It has been a while since the last time I wrote, but I made an academic twitter for shorter updates on my readings and everyday thoughts. Anyway, the other day, I told my head of department that I feel that a big chunk of my graduate school experience is missing because there are not as much critical discussion around art and technology as I think it should. I mean, the world is falling apart and we can’t just stand around in a comfortable bubble of academia not talking about what matters in the world. Experiments for the sake of experimentation matters, too, but I can’t stand not having critical discussion around it.
My graduate school experience has been okay. maybe a little too mediocre. I’m learning everyday, but I think I have a higher learning capacity that is not optimized in this environment. Sometimes I wonder how things would have been had I been able to afford to enroll to Cranbook Academy of Art.
But thinking about what would and could have beens is a waste of time, I think I’d rather think about what I can do in my current environment. recently, I have been working on a robot for my last assignment for the class (prompt has not been given yet but of course I’d steal a head start).
This is the model for the moving legs part.

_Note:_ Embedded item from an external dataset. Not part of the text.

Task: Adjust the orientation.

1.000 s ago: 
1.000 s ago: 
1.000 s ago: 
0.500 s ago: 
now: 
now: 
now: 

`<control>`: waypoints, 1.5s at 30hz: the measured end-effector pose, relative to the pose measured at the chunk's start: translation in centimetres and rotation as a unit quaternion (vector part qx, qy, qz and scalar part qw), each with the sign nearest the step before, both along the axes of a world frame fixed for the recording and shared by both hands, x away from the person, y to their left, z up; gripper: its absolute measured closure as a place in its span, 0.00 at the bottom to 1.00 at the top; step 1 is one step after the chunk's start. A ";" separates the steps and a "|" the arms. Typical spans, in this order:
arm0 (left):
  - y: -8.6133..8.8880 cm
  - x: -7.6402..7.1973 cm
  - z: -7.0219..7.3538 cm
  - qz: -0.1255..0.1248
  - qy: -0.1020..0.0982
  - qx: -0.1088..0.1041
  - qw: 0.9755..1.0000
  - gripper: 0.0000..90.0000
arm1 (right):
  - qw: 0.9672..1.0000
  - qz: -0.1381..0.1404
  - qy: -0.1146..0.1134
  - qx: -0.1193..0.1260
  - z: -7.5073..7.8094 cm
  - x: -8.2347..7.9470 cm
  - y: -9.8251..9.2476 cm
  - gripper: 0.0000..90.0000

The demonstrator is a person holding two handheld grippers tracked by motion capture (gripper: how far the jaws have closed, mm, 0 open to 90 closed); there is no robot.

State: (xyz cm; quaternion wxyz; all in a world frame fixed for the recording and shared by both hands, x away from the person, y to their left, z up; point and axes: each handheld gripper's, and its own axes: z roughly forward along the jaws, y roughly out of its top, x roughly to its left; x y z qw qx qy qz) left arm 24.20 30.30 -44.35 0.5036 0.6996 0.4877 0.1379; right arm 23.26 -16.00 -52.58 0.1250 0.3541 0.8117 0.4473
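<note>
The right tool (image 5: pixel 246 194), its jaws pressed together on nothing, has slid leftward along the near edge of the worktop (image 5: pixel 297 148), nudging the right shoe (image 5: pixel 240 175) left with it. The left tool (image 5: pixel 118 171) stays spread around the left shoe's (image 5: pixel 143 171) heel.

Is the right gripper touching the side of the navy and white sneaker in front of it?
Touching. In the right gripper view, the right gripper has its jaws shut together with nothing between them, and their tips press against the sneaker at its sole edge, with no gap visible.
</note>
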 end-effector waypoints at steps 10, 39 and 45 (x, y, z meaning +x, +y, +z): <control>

I’m creating a simple robot that would hide itself when it detects movement or if it runs into a dead end. I’m exploring vulnerability with this robot. I want to see what kind of affect it will evoke within the viewers.
My worry right now is that if the body would be too heavy on the back part, I have to somehow balance it in the front part with an extra weight or something. The walking mechanism seems to be doing alright, though I have not fully tested it with a motor yet (I also have yet to design the casing for the dc and servo motors).
I’m pretty excited about this project, I hope I would have enough time to explore and execute this little one.